Toulouse est une des villes de France où la gronde lycéenne est la plus forte ce mardi. Un peu partout dans la ville rose des manifestations ont dégénéré. Un chaos à l'image de l'état d'esprit des lycéens, très inquiets pour leur avenir. Voici leurs témoignages.
"De toute façon, on n'a aucun avenir". Dans un nuage de gaz lacrymogène et à quelques mètres de poubelles en feu devant le lycée des Arènes à Toulouse, Leïla, en terminale S, reste imperturbable: rien ne l'empêchera de manifester.
"Qu'on n'essaie pas de nous duper, je vois comment se passent les choses autour de moi, on fait sept ans d'études pour finir au chômage ou au Smic", lance la jeune fille.
Pour la deuxième journée consécutive, des dizaines de lycées sont bloqués mardi à travers la France, les élèves réclamant pêle-mêle la suppression de plusieurs réformes dans l'Education nationale, mais exprimant surtout une "angoisse" profonde pour leur avenir.
"Entrer dans la vie adulte est une bataille perdue d'avance", estime Leïla.
Boostés par le mouvement des gilets jaunes
Opposés aux réformes du baccalauréat et du lycée, ainsi qu'à la plateforme d'accès aux études supérieures Parcoursup, les syndicats lycéens estiment que ces mesures vont renforcer la sélection sociale, mais avaient jusqu'à présent peiné à mobiliser.
La mobilisation des "gilets jaunes" depuis plusieurs semaines semble avoir donné un coup de fouet à leurs revendications.
Également scolarisée au lycée des Arènes, à l'extérieur du centre historique, Goubert, une élève de 1ère ES, est bien déterminée à participer au blocage de son lycée, "pour que le gouvernement nous entende enfin".
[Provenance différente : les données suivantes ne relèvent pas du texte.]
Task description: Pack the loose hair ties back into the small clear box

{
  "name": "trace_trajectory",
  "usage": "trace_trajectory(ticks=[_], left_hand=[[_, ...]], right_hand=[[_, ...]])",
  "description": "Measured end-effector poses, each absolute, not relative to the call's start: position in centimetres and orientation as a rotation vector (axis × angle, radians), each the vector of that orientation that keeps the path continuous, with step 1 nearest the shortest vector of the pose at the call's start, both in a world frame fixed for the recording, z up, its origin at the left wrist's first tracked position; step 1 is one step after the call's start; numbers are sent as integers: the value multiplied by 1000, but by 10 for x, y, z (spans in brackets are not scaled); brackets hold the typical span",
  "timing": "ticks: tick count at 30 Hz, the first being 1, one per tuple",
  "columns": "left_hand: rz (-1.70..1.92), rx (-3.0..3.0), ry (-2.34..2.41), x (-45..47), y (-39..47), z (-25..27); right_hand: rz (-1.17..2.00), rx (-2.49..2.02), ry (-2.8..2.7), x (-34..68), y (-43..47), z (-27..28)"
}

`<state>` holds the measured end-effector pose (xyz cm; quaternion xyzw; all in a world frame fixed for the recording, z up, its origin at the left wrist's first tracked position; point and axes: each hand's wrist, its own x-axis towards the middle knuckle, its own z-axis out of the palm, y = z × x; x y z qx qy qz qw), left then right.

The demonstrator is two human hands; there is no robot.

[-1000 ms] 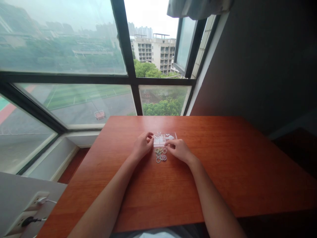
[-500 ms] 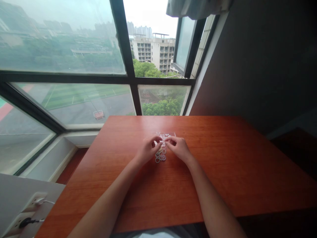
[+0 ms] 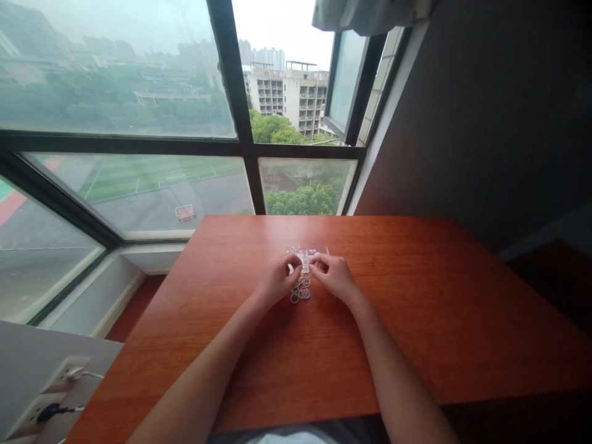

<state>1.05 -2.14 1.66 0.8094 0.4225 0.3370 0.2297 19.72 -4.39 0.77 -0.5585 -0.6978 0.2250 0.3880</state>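
Note:
My left hand (image 3: 279,276) and my right hand (image 3: 336,276) face each other over the table, thumb and fingers of each drawn together in a pinch. A narrow gap separates the fingertips. Whatever they pinch is too small to make out. Just below the fingertips, several small coloured rings (image 3: 304,294), pale green, yellowish, pink and lilac, lie in a cluster on the wood. Behind the hands sits a clear plastic case or tray (image 3: 322,250) with small whitish bits in or on it. The hands partly cover this case.
The reddish-brown wooden table (image 3: 416,308) spreads out on both sides of my arms. Beyond its far edge stands a dark-framed window (image 3: 296,150), one pane swung outward. A grey wall rises at the right. Wall sockets (image 3: 55,394) with plugs are at the lower left.
The fingertips of my two hands have moved slightly apart. The rings and the clear case lie as before, and the view has shifted very little.

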Motion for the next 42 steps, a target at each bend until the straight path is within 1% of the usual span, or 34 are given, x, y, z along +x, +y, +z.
trace_trajectory(ticks=[5,10,15,30,42], left_hand=[[995,2198,1246,3,-16,18],[1093,2163,1419,-4,-7,18],[1064,2178,1494,-3,4,14],[1022,2183,1427,-8,-1,11],[1018,2192,1419,-7,-6,14]], right_hand=[[532,-1458,-1760,202,-42,8],[573,-1457,-1802,200,-44,8],[590,-1449,-1844,196,-45,7],[733,-1407,-1988,203,-47,7],[661,-1525,-2066,201,-49,6]])
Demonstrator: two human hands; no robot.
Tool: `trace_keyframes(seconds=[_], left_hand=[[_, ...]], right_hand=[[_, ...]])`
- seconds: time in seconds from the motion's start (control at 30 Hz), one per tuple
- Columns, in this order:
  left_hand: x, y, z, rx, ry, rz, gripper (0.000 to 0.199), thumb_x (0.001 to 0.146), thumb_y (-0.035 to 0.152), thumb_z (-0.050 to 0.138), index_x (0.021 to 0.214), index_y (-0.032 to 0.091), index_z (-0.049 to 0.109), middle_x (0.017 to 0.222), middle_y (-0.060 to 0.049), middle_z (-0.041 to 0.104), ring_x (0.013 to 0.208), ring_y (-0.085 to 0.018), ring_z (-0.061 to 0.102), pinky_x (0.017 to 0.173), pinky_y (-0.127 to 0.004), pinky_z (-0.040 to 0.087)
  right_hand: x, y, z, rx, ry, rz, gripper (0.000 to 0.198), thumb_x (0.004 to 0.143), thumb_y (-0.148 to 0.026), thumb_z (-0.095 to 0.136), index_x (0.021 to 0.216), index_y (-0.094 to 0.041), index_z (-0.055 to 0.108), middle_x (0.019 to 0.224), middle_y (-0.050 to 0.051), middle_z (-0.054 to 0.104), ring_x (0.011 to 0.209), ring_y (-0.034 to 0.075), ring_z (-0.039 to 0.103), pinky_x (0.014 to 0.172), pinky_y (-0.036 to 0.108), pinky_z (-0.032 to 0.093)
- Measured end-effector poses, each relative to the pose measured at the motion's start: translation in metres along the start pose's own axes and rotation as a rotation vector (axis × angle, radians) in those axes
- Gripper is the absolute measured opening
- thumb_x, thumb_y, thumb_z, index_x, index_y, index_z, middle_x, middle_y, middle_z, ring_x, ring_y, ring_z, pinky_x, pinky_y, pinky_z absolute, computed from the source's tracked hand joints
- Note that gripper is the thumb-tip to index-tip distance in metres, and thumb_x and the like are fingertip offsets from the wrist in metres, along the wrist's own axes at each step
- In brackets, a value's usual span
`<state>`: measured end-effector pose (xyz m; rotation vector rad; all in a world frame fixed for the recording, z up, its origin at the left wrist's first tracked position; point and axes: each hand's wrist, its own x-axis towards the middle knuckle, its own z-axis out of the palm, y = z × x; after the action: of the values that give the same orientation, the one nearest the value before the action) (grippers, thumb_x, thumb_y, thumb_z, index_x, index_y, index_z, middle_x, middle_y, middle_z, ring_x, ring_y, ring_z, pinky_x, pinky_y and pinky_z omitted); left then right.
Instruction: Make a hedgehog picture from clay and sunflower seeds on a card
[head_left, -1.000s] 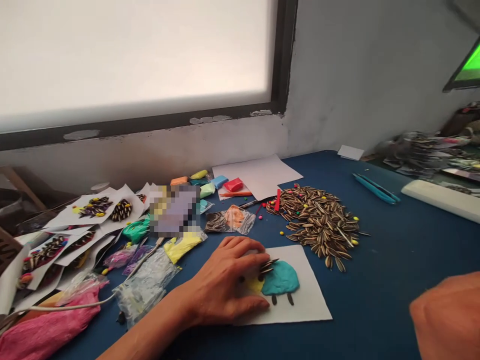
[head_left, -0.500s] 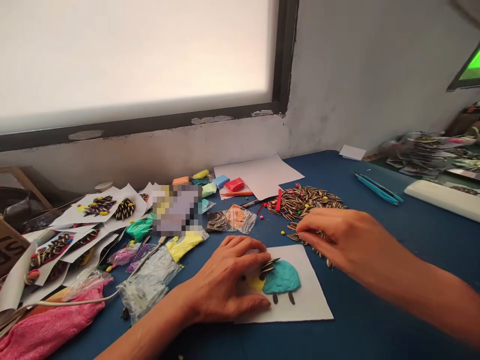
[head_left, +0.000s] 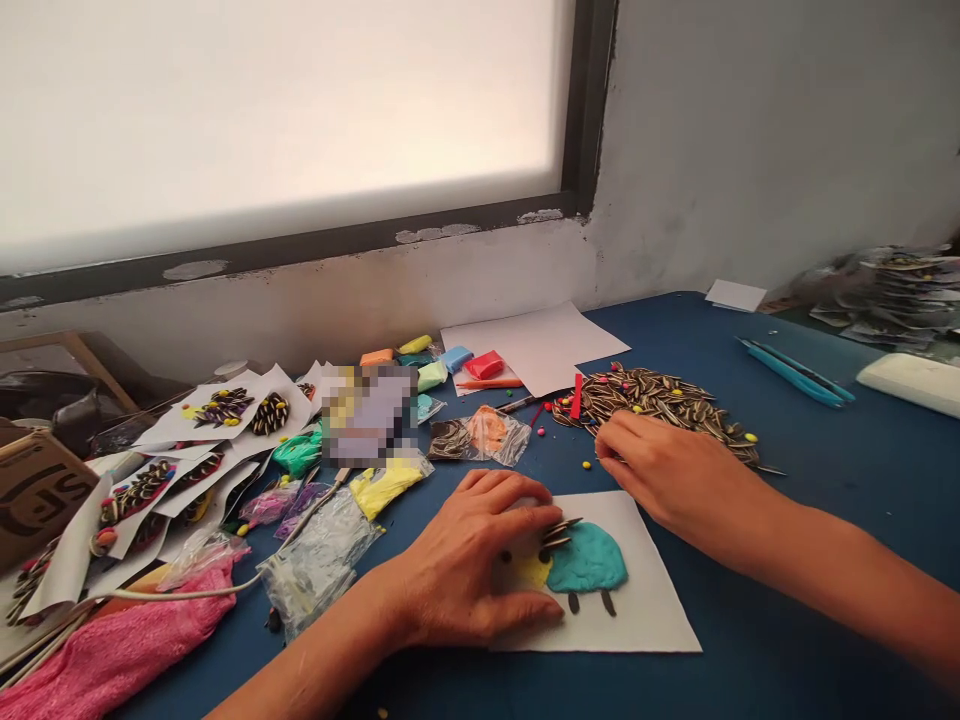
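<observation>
My left hand [head_left: 469, 565] rests on a white card [head_left: 656, 610], thumb and fingers apart, steadying it. Beside its fingertips, a teal clay shape [head_left: 590, 558] joins a smaller yellow clay piece [head_left: 531, 571] that my hand partly covers. Several striped sunflower seeds [head_left: 559, 533] stick up from the teal clay's left edge, and two dark seed-like pieces [head_left: 608, 603] lie below it. At the near side of a sunflower seed pile [head_left: 660, 392], my right hand [head_left: 664, 460] has its fingers pinched together. Whatever lies between those fingertips is hidden.
Bagged clay, including a yellow packet [head_left: 386, 485], crowds the left. Seed-decorated cards [head_left: 217, 415] are stacked beyond a pink cloth [head_left: 161, 640] and a white cable [head_left: 180, 594]. Blue tweezers [head_left: 799, 375] and a white bar [head_left: 911, 382] lie right. White paper [head_left: 547, 345] lies behind.
The camera view has shifted, moving the table contents rightward in the picture. My right hand stays by the seed pile, its fingertips now closer to the pile. My left hand keeps its place on the card.
</observation>
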<state>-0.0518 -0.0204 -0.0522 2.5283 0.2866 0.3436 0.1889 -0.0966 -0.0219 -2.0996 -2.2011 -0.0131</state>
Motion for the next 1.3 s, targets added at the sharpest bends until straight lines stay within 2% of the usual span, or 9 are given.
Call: trace_keyframes(seconds=[0.23,0.33,0.43,0.5,0.67,0.83,0.97,1.17,1.3], left_hand=[[0.000,-0.002,0.001,0.010,-0.001,-0.003,0.064,0.082,0.048,0.078,0.137,0.020,0.058,0.136,-0.010,0.060,0.122,-0.029,0.055,0.107,-0.047,0.038],[0.000,-0.002,0.001,0.037,0.002,-0.001,0.066,0.083,0.049,0.076,0.138,0.019,0.056,0.137,-0.011,0.060,0.122,-0.029,0.055,0.107,-0.046,0.040],[-0.001,0.000,0.001,0.057,-0.001,0.003,0.064,0.083,0.049,0.075,0.137,0.019,0.056,0.137,-0.011,0.060,0.121,-0.028,0.056,0.106,-0.046,0.041],[-0.002,0.001,0.001,0.070,0.001,0.011,0.063,0.084,0.048,0.075,0.136,0.018,0.057,0.136,-0.011,0.060,0.121,-0.028,0.057,0.106,-0.047,0.041],[-0.004,0.001,0.001,0.110,0.001,0.052,0.060,0.086,0.046,0.072,0.136,0.017,0.055,0.137,-0.012,0.060,0.124,-0.029,0.056,0.108,-0.047,0.039],[-0.004,0.001,0.002,0.139,0.002,0.070,0.058,0.088,0.047,0.068,0.135,0.017,0.055,0.139,-0.013,0.060,0.127,-0.030,0.055,0.109,-0.047,0.039],[-0.004,0.001,0.003,0.147,0.005,0.068,0.057,0.088,0.049,0.067,0.134,0.018,0.055,0.137,-0.013,0.061,0.125,-0.031,0.056,0.107,-0.047,0.041],[-0.004,0.000,0.004,0.150,0.004,0.073,0.061,0.087,0.050,0.068,0.137,0.018,0.052,0.138,-0.013,0.061,0.126,-0.031,0.056,0.108,-0.048,0.041],[-0.004,0.002,0.004,0.169,0.000,0.085,0.059,0.088,0.048,0.066,0.137,0.017,0.052,0.140,-0.014,0.060,0.128,-0.031,0.056,0.109,-0.048,0.040]], right_hand=[[-0.023,-0.006,-0.013,0.548,-0.027,0.043,0.022,0.099,-0.034,0.045,0.093,-0.024,0.064,0.073,-0.003,0.062,0.062,0.014,0.052,0.056,0.027,0.042],[-0.027,-0.010,-0.016,0.716,-0.132,0.037,0.028,0.099,-0.036,0.046,0.094,-0.024,0.071,0.081,0.000,0.069,0.072,0.015,0.060,0.062,0.027,0.047],[-0.028,-0.011,-0.019,0.798,-0.138,0.032,0.026,0.097,-0.035,0.053,0.109,-0.025,0.074,0.102,0.001,0.076,0.087,0.017,0.068,0.074,0.027,0.053],[-0.028,-0.011,-0.019,0.807,-0.113,0.013,0.024,0.096,-0.035,0.057,0.108,-0.026,0.076,0.104,0.001,0.076,0.091,0.018,0.070,0.077,0.028,0.054],[-0.029,-0.011,-0.011,0.662,-0.004,-0.095,0.028,0.099,-0.034,0.052,0.088,-0.025,0.076,0.085,0.001,0.072,0.077,0.016,0.067,0.069,0.029,0.052],[-0.033,-0.016,-0.001,0.551,0.077,-0.143,0.034,0.103,-0.030,0.042,0.101,-0.024,0.076,0.089,0.005,0.070,0.078,0.018,0.066,0.069,0.031,0.053],[-0.035,-0.019,0.001,0.537,0.047,-0.193,0.032,0.102,-0.025,0.043,0.104,-0.025,0.075,0.084,0.004,0.067,0.073,0.017,0.064,0.065,0.029,0.051],[-0.035,-0.018,0.010,0.488,0.112,-0.164,0.022,0.098,-0.021,0.052,0.082,-0.021,0.066,0.078,0.000,0.065,0.071,0.016,0.061,0.064,0.029,0.047],[-0.035,-0.017,0.015,0.455,0.066,-0.209,0.024,0.101,-0.019,0.047,0.088,-0.022,0.068,0.084,0.002,0.063,0.075,0.016,0.062,0.066,0.030,0.049]])
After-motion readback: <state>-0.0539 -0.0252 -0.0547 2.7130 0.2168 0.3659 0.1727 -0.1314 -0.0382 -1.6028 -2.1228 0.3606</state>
"Les gilets jaunes nous ont ouvert la voie, on a profité de la brèche, et maintenant plus rien ne pourra nous arrêter", assure-t-elle, certaine du "soutien général de la population".
A côté d'elle, des dizaines de jeunes, le visage parfois masqué, lancent des cris de joie et se prennent en selfie devant des poubelles qu'ils ont incendiées, bloquant partiellement la circulation sur un axe très fréquenté.
"Macron va peut-être enfin comprendre qu'il ne peut pas se foutre de nous, qu'on a une voix, qu'on a des choses à dire, qu'on ne peut pas jouer avec notre avenir, que....", égrène sans prendre son souffle un des protestataires ne souhaitant pas être identifié, avant d'être interrompu par un épais nuage de gaz lacrymogène.
Un mouvement de panique s'empare aussitôt des élèves qui s'éparpillent dans toutes les rues adjacentes.
Hall ravagé par le feu
Plus tôt dans la matinée, un énorme nuage noir s'élevait au-dessus de la périphérie ouest de Toulouse.
Devant le lycée Saint-Exupéry à Blagnac, des policiers ont dressé un périmètre de sécurité et les pompiers s'attèlent à éteindre l'incendie
qui a ravagé le vaste hall principal de l'établissement.
Des dizaines d'élèves, des internes notamment qui ont été évacués avec leurs valises, sont sidérés. "On a vu tout brûler, on était complètement impuissants, on ne pouvait pas intervenir", confie Alexandre, un élève de terminale.
Romain, en première, est tout aussi choqué, même s'il soutient être opposé aux réformes. "Tout avait pourtant bien commencé ce matin, on avait bloqué le lycée, il y avait une bonne ambiance, de la musique... Et tout d'un coup des jeunes ont mis le feu à une poubelle, puis à une autre, et c'est devenu incontrôlable".
Dans l'après-midi, des centaines de lycéens,500 selon la police, ont convergé vers le centre de Toulouse aux cris de "Macron démission" ou encore "des jeunes dans la galère, des vieux dans la misère, de cette société-là on n'en veut pas".
Face aux jeunes jetant des projectiles et s'en prenant au mobilier urbain, les forces de l'ordre ont fait usage de grenades de désencerclement et de gaz lacrymogène pour disperser les manifestants, a constaté un journaliste de l'AFP.